• hayır bu telefonda konusma adabi değil. telefonla konuşma adabı. yani öğrenilen ama uygulanmayan/uygulanamayan bir şey mevzubahis olan.

    malum, telefon numaralarını çevirmeyi/tuşlamayı öğrendiği anda çenesi düşer insanın. evet evet, o yeni ergen dönemlerinden bahsediyorum. berkecan ile mervesu saatlerce telefon kulaklarına yapışık şekilde ömürlerini tüketmeye başlarla ve meşgul olan telefon ile gelecek olan faturanın düşüncesi bile ebeveynlerini deli eder. bilirsiniz canım, "önce sen kapat ağğşşkııamm", "aa hağğyır, önce seeaaan"ler falan filan.

    zaman akar, telefonun kulağa yapışıklık süresi, insanın ömrüne eklenen romantik, hissi, maddi, manevi ilişkiler ile doğru orantılı olarak artar ya da azalır işte. evet, berkecan ve mervesu için belki artık ergenlik bitmiş, okullar bitirilmiş, türlü çeşitli badireler atlatılmış, şöyle olmuş böyle bitmiştir vs vs.

    aradan geçen onca zamanla birlikte telefonla konuşma adabı, en çok da sıfırları artan faturalar yardımıyla sahiden öğrenişmiştir aslında. ama işte heyhatt, ömür bu; size bıdı bıdı ettirecek bir hadiseye her zaman gebedir işte ve o adaba vakıf olsanız bile, ananızı ağlatacak da olsa öğrendiklerinizi uygulamanıza izin vermez zındık.
  • haa bir de evet (bkz: telefon adabı)
  • türkiye'de aranıp da bulunmayandır.

    - ee şey şu an sisteme giremiyoruz.
    + merhaba, hangi sistem? kiminle görüşüyorum.
    - bizim sisteme giremiyoruz, acil düzeltin lütfen.
    + tabi bakalım, hangi sistem, nereye giriyorsunuz, nereden giriyorsunuz, ben kiminle görüşüyorum.
    - acil diyorum, bakacak mısınız artık!
    + hmm, şu an sorun giderilmiş olsa gerek.
    - aa evet. tamam.
    + ...

    şans işte. oldu mu oluyor böyle de.
  • şirketimizle çalışan çoğu müvekkilimizin bilmediği adab

    - alo bizim bir başvurumuz vardı diye telefon açan insanlardan nefret ettim artık ulan sen kimsin adın ne başvuru numaran ne tek sana çalışıyoruz sanki hımısını siktimin evladı
  • şöyle başlarsanız tadından yenmez.

    - uygun musunuz?
    - müsait misiniz?

    gibi bir girizgah ile karşınızdaki kişinin durumunu öğrendikten sonra devam edebilirsiniz.

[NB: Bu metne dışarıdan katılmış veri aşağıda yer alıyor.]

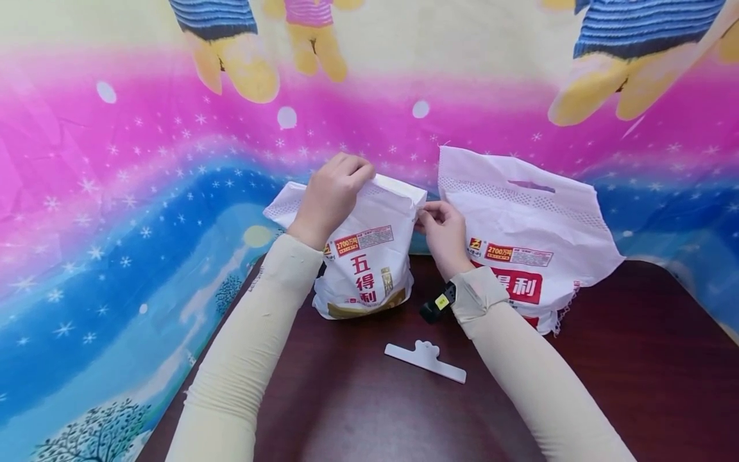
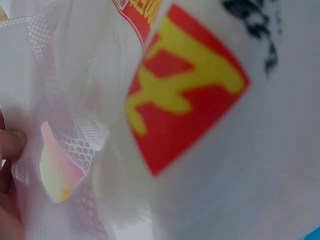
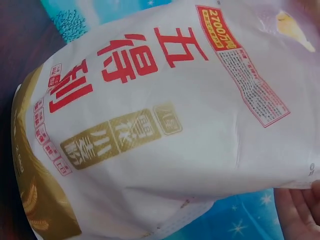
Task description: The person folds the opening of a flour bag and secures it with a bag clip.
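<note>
A white flour bag [image 1: 369, 256] with red lettering and a gold base stands on the table, its top edge folded over. My left hand [image 1: 335, 196] pinches that top edge near its middle; in the left wrist view, a few fingers [image 2: 11, 145] show at the far left beside the bag's handle hole. At the bag's upper right corner, my right hand [image 1: 443, 231] pinches the white material between thumb and fingers. The right wrist view shows the bag's printed front [image 3: 145, 115] close up. A white sealing clip [image 1: 426, 362] lies on the table in front of the bag.
To the right stands a second white bag [image 1: 519, 212] with a cut-out handle, partly behind my right wrist. Both bags rest on a dark brown table [image 1: 346, 391]. A colourful patterned cloth [image 1: 173, 141] hangs close behind the table and along its left side.
</note>
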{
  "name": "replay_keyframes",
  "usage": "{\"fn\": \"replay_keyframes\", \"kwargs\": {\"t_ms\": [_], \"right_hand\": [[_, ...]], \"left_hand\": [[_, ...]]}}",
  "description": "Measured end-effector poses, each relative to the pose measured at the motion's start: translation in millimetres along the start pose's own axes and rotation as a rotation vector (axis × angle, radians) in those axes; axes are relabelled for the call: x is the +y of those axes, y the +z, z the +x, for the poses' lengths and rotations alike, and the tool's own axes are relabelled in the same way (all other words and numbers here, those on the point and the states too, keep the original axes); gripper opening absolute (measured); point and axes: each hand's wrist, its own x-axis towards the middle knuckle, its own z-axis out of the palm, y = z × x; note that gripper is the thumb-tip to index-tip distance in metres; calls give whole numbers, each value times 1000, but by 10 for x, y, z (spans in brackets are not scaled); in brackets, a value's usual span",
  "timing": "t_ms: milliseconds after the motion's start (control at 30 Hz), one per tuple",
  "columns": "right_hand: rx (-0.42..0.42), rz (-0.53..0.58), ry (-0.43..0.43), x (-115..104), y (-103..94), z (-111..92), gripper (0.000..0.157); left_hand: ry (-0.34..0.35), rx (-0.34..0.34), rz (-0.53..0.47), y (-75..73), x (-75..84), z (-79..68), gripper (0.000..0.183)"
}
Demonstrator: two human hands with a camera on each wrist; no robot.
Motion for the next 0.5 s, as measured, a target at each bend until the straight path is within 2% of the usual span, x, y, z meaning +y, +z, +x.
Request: {"fn": "replay_keyframes", "kwargs": {"t_ms": [333,500], "right_hand": [[-112,-32,-125,-188,-55,2,46],[-240,-102,-194,-304,-128,63,47]], "left_hand": [[98,37,-12,5,-33,-56,16],[137,47,2,8,-24,-72,15]]}}
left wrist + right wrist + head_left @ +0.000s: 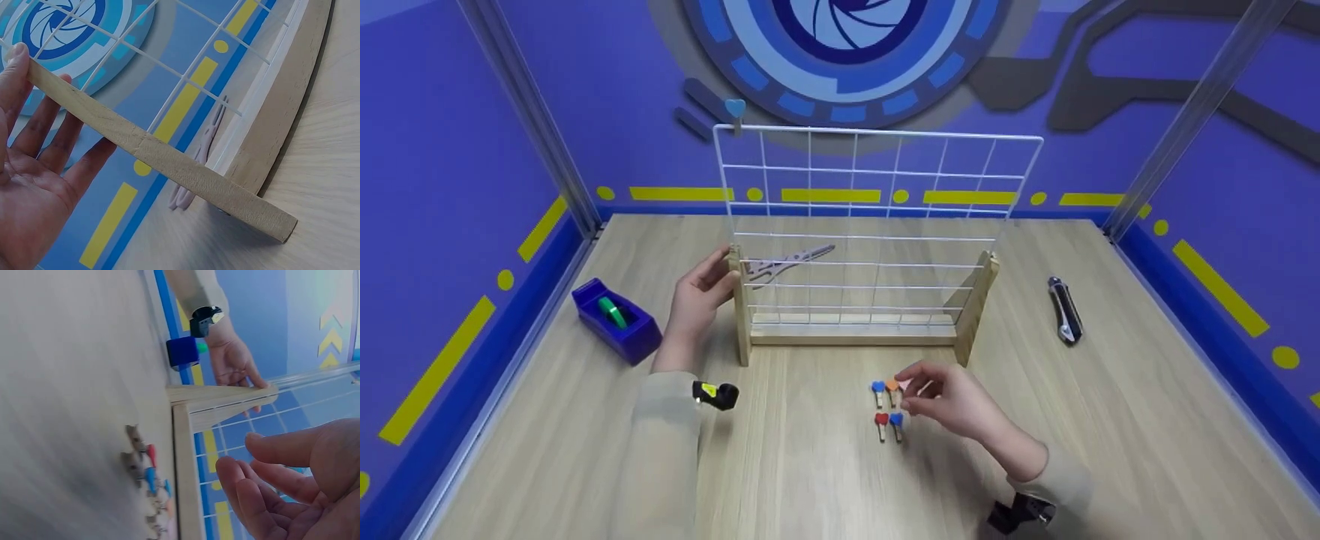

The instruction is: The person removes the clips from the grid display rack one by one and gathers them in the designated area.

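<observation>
A white wire grid stands upright in a wooden stand. My left hand holds the stand's left upright near its top; in the left wrist view the thumb and fingers lie around the wooden upright. My right hand hovers beside several small heart-topped clothespins on the table, among them an orange one, a red one and a blue one. Its fingers are loosely bent, with nothing visible between them and the thumb. A light blue heart clothespin sits on the grid's top left corner.
A purple tape dispenser with green tape stands at the left. Behind the grid lie pale pink scissors. A black utility knife lies to the right. Blue walls enclose the table's sides and back.
</observation>
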`<state>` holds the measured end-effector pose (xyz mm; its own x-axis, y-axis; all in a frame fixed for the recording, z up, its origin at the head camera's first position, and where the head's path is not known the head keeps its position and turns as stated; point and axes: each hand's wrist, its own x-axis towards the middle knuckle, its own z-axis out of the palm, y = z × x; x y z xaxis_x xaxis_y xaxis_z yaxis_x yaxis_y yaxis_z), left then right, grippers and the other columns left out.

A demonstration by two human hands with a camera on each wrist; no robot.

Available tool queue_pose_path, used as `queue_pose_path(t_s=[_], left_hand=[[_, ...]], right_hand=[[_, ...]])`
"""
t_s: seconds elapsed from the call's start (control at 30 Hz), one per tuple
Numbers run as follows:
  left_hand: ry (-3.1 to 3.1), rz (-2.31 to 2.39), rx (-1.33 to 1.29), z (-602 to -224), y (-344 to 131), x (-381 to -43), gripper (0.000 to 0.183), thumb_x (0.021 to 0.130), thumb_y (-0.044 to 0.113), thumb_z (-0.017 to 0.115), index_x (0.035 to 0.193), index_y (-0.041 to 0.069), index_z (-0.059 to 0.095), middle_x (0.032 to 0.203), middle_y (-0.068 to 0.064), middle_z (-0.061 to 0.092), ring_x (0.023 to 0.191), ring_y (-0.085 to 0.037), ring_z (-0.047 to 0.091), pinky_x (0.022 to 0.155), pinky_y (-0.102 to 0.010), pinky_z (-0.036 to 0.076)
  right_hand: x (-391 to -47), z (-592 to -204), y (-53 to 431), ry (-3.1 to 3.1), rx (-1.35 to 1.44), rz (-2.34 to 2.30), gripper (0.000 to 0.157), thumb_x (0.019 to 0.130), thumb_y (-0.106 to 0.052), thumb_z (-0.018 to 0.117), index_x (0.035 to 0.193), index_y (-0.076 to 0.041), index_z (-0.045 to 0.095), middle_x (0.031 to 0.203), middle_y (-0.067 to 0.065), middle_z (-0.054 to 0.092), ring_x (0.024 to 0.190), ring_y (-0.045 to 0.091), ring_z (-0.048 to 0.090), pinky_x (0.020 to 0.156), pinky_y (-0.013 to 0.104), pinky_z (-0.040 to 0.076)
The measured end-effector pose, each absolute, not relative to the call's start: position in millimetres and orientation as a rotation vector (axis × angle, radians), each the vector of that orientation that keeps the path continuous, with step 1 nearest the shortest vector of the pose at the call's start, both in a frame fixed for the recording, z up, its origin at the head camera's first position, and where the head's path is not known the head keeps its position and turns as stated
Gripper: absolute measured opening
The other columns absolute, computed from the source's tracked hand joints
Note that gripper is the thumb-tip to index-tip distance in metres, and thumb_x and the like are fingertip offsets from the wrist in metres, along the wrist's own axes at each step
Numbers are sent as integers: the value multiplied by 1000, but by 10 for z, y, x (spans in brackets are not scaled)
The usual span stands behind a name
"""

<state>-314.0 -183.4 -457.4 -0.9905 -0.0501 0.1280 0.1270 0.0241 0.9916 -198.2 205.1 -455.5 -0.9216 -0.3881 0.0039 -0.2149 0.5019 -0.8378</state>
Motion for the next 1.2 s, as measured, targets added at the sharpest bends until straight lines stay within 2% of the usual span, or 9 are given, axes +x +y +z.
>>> queue_pose_path(t_s=[0.17, 0.27, 0.4, 0.6, 0.73, 1.03, 1.2], left_hand=[[-2114, -2141, -91, -4590, -1837, -3157, 59, 100, 20, 67, 155, 11, 46, 151, -18, 56, 119, -4, 63, 98, -22, 57], [-2112, -2142, -95, -4589, -1836, -3159, 58, 101, 20, 66, 155, 12, 46, 149, -18, 57, 115, 0, 64, 96, -20, 57], [-2122, -2137, -92, -4584, -1835, -3158, 58, 101, 22, 66, 155, 13, 46, 150, -16, 58, 119, -4, 64, 100, -23, 57], [-2153, -2108, -74, -4586, -1841, -3162, 57, 101, 23, 65, 155, 15, 47, 150, -13, 58, 129, -15, 60, 104, -28, 56], [-2141, -2119, -81, -4592, -1836, -3167, 58, 101, 22, 66, 155, 14, 47, 151, -14, 57, 131, -18, 60, 103, -27, 56], [-2084, -2146, -113, -4591, -1800, -3163, 56, 102, 12, 63, 154, 8, 46, 150, -22, 56, 112, 2, 65, 93, -19, 58], [-2102, -2124, -107, -4591, -1813, -3154, 57, 102, 17, 65, 155, 8, 46, 150, -21, 55, 114, 0, 64, 97, -21, 57]], right_hand=[[-2025, -4370, 1987, 2611, -609, -1378, 25, 90, -4, 77, 114, -4, 73, 94, 11, 74, 80, 16, 70, 68, 20, 57], [-2061, -4245, 1938, 2637, -680, -1364, 25, 91, -5, 77, 116, -5, 72, 98, 13, 74, 85, 17, 71, 71, 20, 58], [-2119, -4037, 1853, 2681, -734, -1345, 26, 92, -7, 77, 117, -8, 73, 104, 11, 74, 93, 18, 71, 78, 23, 60], [-2205, -3712, 1701, 2728, -772, -1368, 30, 91, -8, 77, 120, -10, 72, 110, 10, 75, 98, 20, 72, 84, 35, 63], [-2268, -3528, 1579, 2749, -788, -1388, 31, 92, -9, 77, 122, -10, 72, 113, 8, 75, 101, 20, 72, 85, 35, 64], [-2472, -3094, 1274, 2737, -915, -1501, 29, 93, -7, 76, 121, -7, 71, 115, 9, 75, 104, 22, 71, 88, 33, 63], [-2643, -2787, 1098, 2744, -1013, -1618, 28, 91, -5, 77, 119, -4, 71, 116, 12, 75, 104, 23, 72, 88, 30, 63]])
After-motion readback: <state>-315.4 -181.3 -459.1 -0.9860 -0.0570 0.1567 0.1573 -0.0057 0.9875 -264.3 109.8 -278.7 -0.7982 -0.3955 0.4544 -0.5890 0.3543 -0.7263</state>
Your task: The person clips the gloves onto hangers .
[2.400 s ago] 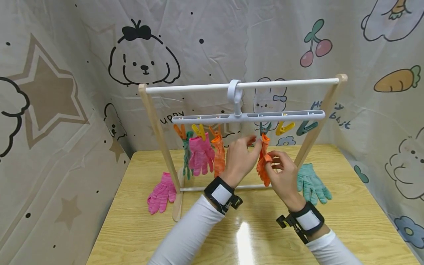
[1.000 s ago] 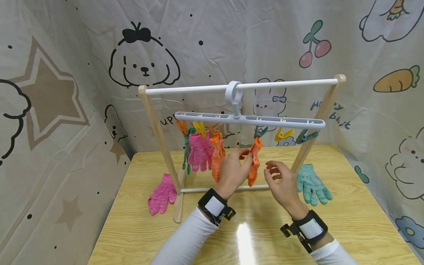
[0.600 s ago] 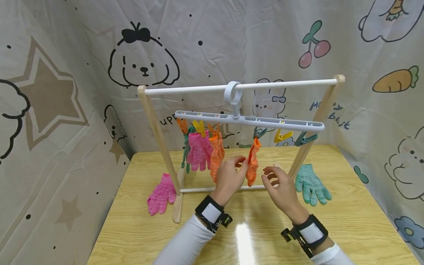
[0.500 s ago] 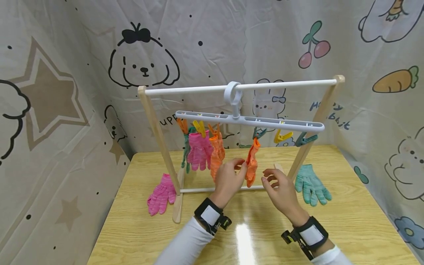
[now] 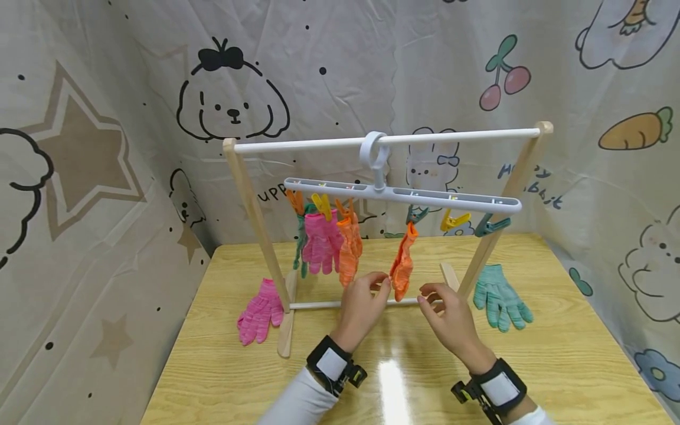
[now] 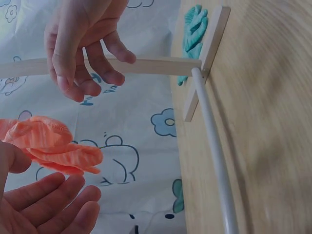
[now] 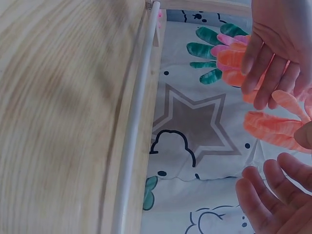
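Note:
An orange glove (image 5: 402,262) hangs by its cuff from a grey-blue clothespin (image 5: 416,213) under the grey hanger (image 5: 382,190). My left hand (image 5: 363,307) is just left of this glove, fingertips close to its edge, fingers relaxed. In the left wrist view the glove (image 6: 53,141) appears just past that thumb. On the other side, my right hand (image 5: 451,321) is apart from the glove with loosely bent fingers and nothing in it. Left along the hanger, another orange glove (image 5: 349,248), a pink glove (image 5: 321,242) and a green glove (image 5: 301,242) hang from clothespins.
A wooden rack with a white top rod (image 5: 457,136) carries the hanger. A yellow clothespin (image 5: 455,220) and a grey-blue clothespin (image 5: 491,225) hang without gloves at right. On the table (image 5: 223,378) lie a pink glove (image 5: 260,313) at left and a mint-green glove (image 5: 499,298) at right.
Both hands were at the right orange glove; the right hand has let go and drawn away, the left has moved down and left. The hanger's right end has dropped and swung forward.

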Available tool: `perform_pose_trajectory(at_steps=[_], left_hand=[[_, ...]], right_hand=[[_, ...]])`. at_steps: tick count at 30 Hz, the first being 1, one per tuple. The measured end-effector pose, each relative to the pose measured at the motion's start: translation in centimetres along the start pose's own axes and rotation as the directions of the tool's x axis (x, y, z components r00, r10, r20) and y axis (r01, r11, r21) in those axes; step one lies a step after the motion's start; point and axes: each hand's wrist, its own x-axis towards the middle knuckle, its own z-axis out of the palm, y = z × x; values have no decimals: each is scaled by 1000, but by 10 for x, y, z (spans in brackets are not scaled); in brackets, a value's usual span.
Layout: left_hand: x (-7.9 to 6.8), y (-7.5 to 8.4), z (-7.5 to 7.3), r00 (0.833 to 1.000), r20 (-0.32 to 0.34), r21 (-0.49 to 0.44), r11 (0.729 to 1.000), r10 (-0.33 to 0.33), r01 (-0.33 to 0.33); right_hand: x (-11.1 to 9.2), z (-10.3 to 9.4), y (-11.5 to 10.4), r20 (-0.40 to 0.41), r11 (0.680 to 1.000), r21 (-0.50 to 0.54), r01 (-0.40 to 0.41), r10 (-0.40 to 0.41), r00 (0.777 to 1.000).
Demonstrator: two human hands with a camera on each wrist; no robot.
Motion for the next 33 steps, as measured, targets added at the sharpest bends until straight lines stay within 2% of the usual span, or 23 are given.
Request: perform_pose_trajectory(at_steps=[7, 15, 21, 29, 33], left_hand=[[-15, -9, 2, 1000, 7, -23, 1000, -6, 6], [-32, -26, 7, 1000, -16, -3, 1000, -8, 8], [-46, -37, 5, 999, -29, 18, 1000, -22, 23], [-64, -50, -4, 991, -17, -18, 991, -131, 131], [-70, -58, -10, 989, -31, -11, 989, -146, 146]], right_hand=[[-9, 2, 2, 24, 1000, -14, -16, 16, 1000], [-17, 6, 0, 45, 999, -36, -25, 26, 999], [-21, 11, -2, 76, 1000, -19, -20, 21, 997], [-26, 15, -6, 115, 999, -27, -41, 44, 992], [-29, 18, -7, 131, 999, -5, -53, 53, 990]])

    ama meşgul olduğunu anladığınız halde hala konuşmaya devam ediyorsanız adapsızlığa doğru ilerliyorsunuz demektir. bu durumda uygun olduğu başka bir zamanı öğrenip telefonu kapatmanız en güzelidir.
  • su da olabiliyor

    -benim siparisim vardi ne oldu ona?
    -kimsiniz? hangi firmadan ariyorsunuz?
    -fransadan ariyom ben
    -...
  • arayanın, aradığı kişiye "hala" kiminle görüşüyorum diye sorduğu memlekette bu adaptan bahsetmek çok olası değil kanımca.
  • en az, telefon çaldırmayı bilme adabı kadar önemli bir konudur.

    iş yaşamında hiç kimsenin telefonu 4 sinyal tonundan fazla çaldırılmaz arkadaşlar. annenizgil, babanızgil, sevgiliniz, başkasıyla konuştuğunu bilerek sırf ibnelik olsun diye çaldırdığınız kankanız filan ayrı.

    rica ediyorum gerek ofis içi telefonları, gerek cep telefonlarını yardır yardır çaldırmayınız. yaptığınızın adı hayvanlık oluyor aksi halde. birde siz arıyorsanız önce bi kendinizi tanıtın, kimle görüştüğünüz kısmı sonraya kalsın allah aşkına.
  • adaba gerek yok. sadece lütfen toplu taşıma araçlarında bağıra bağıra konuşmayın yeterli. sabahın 8 inde kalkıyosun travmay metro herneyse birisine biniyosun. herkes resmen ayakta uyuyor ama o da ne ? içlerinden birisinin telefonu çalar ve bağıra bağıra konuşur. senin konuştuğun herşeyi duymak zorunda mıyım ben?